No. Payment providers like Stripe have to comply with the rules placed upon them by the card networks. If you only have to deal with European payment systems + FedNow, you don't have to worry about things like the MATCH list. This removes 95% of the censorship issues.
> SEPA isn't great, but there exist functioning country-wide systems as you mention.
Great, except each country is tiny and cross-border commerce common, so you end up having to implement all of them…
Or, much more likely, you give up and just go with Paypal + Credit Cards again, especially since more and more banks in Europe are rolling out Mastercard Debit as their regular banking card (on top of Apple Pay and whatever Google is pretending to be supporting today), making credit/debit card payments more popular than ever.
> If you only have to deal with European payment systems + FedNow, you don't have to worry about things like the MATCH list.
I'm not aware of any payment provider that gives me all European networks, but not credit cards.
Not that it would be helpful, since most people use credit cards anyway.
> This removes 95% of the censorship issues.
Together with 95% of your customer base, realistically.
> Great, except each country is tiny and cross-border commerce common, so you end up having to implement all of them…
Yes, and this can be done by software firms. You don't need to roll your own solution, but taking the payment networks' fees out of the equation drastically reduces costs.
> I'm not aware of any payment provider that gives me all European networks, but not credit cards.
That's true, since most sellers can access credit cards. But for EU-only sellers of "sensitive products", of course there is a market. (It's an open question if people on the MATCH list can use those payment providers as long as they don't accept cards.)
> Together with 95% of your customer base, realistically.
Most people where I live are comfortable using mobile payments and use it on a regular basis. I see mainstream retailers offering to take it (alongside cards) very often.
The US is not the world and the rest of the world is certainly not on FedNow, and never will be.

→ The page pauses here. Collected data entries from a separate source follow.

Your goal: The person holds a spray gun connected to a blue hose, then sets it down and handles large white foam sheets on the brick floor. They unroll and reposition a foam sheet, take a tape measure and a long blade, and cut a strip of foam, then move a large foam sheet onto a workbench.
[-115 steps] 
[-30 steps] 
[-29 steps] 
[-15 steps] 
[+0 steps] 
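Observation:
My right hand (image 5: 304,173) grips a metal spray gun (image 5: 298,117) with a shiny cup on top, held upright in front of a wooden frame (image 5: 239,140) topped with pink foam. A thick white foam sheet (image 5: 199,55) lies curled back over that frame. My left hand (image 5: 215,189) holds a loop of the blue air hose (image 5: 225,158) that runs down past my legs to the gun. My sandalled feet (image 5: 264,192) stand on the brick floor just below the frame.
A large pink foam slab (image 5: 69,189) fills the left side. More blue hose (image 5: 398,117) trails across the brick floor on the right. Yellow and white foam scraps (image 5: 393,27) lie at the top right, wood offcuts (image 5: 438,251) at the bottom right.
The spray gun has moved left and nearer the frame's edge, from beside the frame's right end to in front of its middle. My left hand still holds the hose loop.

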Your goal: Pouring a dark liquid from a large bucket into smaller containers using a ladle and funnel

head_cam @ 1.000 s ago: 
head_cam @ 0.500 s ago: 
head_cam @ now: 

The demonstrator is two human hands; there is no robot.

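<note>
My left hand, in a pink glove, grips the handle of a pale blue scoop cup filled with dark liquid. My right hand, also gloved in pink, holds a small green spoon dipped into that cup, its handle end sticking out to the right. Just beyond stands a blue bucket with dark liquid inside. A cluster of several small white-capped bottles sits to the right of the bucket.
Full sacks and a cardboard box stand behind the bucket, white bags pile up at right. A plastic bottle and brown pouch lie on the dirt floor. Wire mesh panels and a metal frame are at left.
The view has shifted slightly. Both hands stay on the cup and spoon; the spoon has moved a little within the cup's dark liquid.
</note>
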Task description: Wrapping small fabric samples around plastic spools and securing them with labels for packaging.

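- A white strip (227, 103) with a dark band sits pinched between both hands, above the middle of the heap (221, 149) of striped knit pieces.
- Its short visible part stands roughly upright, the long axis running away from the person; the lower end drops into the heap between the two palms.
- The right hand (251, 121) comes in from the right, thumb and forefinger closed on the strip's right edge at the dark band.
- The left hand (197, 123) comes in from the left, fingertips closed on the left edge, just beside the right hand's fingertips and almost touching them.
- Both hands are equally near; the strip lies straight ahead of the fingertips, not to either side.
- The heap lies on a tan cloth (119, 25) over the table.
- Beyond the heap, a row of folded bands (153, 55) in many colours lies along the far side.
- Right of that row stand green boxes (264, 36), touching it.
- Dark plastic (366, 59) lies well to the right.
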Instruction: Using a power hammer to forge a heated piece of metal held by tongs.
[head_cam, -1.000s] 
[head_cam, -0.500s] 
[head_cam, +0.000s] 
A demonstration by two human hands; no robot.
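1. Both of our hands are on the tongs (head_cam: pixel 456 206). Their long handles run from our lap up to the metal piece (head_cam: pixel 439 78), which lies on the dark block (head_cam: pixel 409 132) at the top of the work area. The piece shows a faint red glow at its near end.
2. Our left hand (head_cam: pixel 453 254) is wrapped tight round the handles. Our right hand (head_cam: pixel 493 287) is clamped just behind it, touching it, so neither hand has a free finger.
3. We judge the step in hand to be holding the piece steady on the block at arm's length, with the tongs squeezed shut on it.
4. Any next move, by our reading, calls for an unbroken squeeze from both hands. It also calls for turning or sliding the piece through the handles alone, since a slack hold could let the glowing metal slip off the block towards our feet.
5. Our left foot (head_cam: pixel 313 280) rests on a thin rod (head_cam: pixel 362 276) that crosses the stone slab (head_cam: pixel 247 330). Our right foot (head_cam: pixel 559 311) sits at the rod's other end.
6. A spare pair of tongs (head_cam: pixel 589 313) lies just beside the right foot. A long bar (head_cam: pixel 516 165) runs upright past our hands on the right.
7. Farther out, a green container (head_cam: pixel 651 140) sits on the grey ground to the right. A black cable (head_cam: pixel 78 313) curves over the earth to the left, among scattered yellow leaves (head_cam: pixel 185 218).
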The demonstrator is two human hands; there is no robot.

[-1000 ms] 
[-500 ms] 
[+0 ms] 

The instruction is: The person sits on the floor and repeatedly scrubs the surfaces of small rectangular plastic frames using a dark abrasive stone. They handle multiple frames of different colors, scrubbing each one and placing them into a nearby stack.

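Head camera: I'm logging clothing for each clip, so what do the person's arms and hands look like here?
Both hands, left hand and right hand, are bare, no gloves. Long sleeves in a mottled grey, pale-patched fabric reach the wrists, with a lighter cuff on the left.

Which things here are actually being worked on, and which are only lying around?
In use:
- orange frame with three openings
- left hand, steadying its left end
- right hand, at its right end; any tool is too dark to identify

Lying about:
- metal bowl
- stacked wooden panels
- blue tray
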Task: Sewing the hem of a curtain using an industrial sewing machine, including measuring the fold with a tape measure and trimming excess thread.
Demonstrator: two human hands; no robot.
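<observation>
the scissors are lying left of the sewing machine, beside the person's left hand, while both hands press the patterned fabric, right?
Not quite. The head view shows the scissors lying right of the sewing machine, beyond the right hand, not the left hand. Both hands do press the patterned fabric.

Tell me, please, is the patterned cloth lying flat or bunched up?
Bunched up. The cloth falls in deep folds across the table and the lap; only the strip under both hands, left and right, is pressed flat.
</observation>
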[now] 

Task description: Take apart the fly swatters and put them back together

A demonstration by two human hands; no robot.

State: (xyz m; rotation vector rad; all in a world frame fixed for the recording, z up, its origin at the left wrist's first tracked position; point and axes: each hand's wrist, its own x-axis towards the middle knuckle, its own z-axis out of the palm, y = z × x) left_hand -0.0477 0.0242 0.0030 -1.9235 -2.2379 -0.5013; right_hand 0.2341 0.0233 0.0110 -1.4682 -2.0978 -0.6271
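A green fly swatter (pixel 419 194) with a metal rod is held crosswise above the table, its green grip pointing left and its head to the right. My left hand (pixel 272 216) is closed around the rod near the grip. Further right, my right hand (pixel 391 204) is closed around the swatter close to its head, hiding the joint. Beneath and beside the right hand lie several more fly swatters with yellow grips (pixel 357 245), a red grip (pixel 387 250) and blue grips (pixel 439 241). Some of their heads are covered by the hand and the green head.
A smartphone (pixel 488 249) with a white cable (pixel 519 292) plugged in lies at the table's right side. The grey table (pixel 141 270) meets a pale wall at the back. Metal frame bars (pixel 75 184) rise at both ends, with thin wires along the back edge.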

At least with stablecoins like USDC on Ethereum, Stellar, Solana, etc it is available today 'right now', worldwide, 24/7 and with instant, same day transfers with low fees.
I wonder why USDC is currently being used on these blockchains today from all over the world, 24/7 in the billions of dollars daily and has been integrated into business like MoneyGram, Stripe, VISA and Coinbase Commerce and even the United Nations using it for donations and humaritarian aid, who are not 'Nobody'.
"Nobody" is using FedNow 'right now', and there is a obvious reason why nobody outside of the US cannot use and will never use FedNow.